*** Block opens ***

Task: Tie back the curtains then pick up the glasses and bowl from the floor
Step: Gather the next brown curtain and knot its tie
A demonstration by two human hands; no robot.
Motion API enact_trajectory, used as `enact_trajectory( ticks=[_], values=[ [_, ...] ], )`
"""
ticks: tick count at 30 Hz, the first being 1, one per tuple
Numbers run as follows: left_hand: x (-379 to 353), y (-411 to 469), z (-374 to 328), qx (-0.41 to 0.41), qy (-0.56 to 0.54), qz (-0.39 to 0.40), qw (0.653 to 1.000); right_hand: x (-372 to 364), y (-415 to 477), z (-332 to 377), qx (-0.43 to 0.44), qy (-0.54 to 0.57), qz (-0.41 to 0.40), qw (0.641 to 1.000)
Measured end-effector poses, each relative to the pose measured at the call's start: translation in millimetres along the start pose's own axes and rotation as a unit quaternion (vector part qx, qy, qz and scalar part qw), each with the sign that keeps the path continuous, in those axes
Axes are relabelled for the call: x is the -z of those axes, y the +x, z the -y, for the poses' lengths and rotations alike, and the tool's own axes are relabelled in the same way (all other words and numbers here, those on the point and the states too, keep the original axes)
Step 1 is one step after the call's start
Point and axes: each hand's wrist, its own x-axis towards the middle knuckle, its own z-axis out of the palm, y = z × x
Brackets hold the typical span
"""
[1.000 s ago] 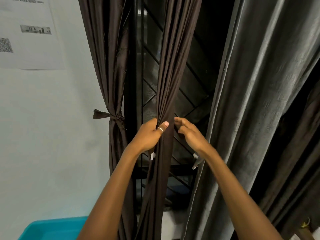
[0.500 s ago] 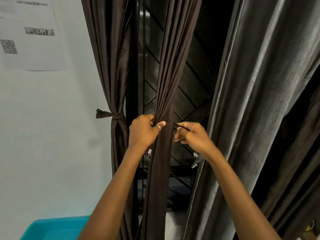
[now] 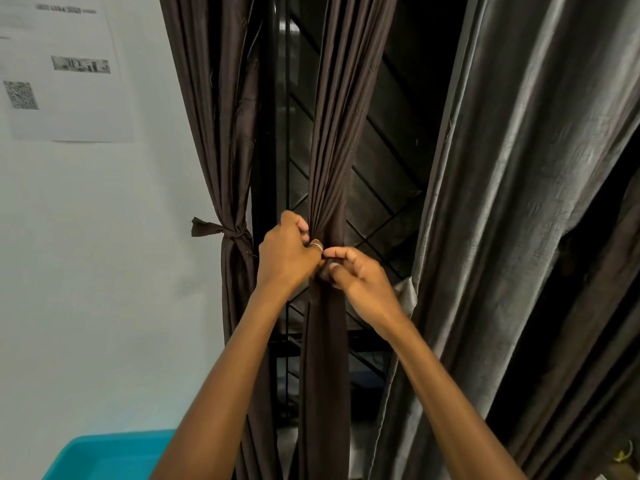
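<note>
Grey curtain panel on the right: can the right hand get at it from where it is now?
Probably yes. The right hand is pinching the gathered dark brown curtain alongside the left hand, and the grey curtain panel hangs just beside its wrist, with nothing between; it must let go first.

Pale wall (image 3: 104, 271) taking up the left side, printed sheet (image 3: 65, 67) with a QR code hanging on it, dark window (image 3: 388, 168) with diagonal grille bars showing behind, teal tub (image 3: 114, 452) sitting at lower left, dim light falling throughout.

bare forearms — silver ring (image 3: 317, 245) on left hand (image 3: 287, 252)
</note>
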Motion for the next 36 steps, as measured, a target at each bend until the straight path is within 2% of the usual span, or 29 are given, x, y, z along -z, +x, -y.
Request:
enact_trajectory(
  ticks=[9, 13, 18, 21, 24, 27, 31, 36],
  values=[
    [3.7, -2.5, -7.6, 0.011, 0.018, 0.028, 0.999, -9.1, -2.2, 3.2, 0.04, -0.151, -0.031, 0.987],
    [9.8, -13.6, -13.8, -0.024, 0.073, 0.018, 0.997, -6.0, -2.4, 5.6, 0.036, -0.163, -0.007, 0.986],
    [17.9, -28.8, -21.3, -0.068, 0.136, 0.099, 0.983, -3.7, 0.6, 5.2, 0.052, -0.161, 0.018, 0.985],
    [16.0, -31.0, -25.4, -0.09, 0.191, 0.077, 0.974, -4.5, 2.9, 2.6, 0.053, -0.159, 0.036, 0.985],
    [11.8, -31.6, -30.9, -0.119, 0.248, 0.043, 0.96, -6.7, 2.2, 1.7, 0.068, -0.131, 0.036, 0.988],
    [12.0, -30.0, -35.7, -0.109, 0.267, 0.05, 0.956, -9.4, -2.4, -1.8, 0.063, -0.067, -0.003, 0.996],
    [10.5, -27.9, -36.2, -0.095, 0.212, 0.032, 0.972, -23.8, -11.5, -15.6, 0.023, 0.071, -0.033, 0.997],
    [5.0, -30.3, -37.0, -0.096, 0.151, 0.045, 0.983, -35.9, -19.6, -18.9, 0.05, 0.064, -0.043, 0.996]
  ],
)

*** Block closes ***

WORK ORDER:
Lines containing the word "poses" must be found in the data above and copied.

THE ANSWER:
Measured end-effector poses, each relative to the pose measured at the call's start: translation in millimetres along the start pose's own axes and rotation as a unit quaternion (vector part qx, qy, qz and scalar part qw), each with the sign that keeps the path continuous, in those axes
Axes are relabelled for the call: x is the -z of those axes, y the +x, z the -y, for the poses' lengths and rotations alike, and the tool's own axes are relabelled in the same way (all other words and numbers here, those on the point and the states too, keep the original axes)

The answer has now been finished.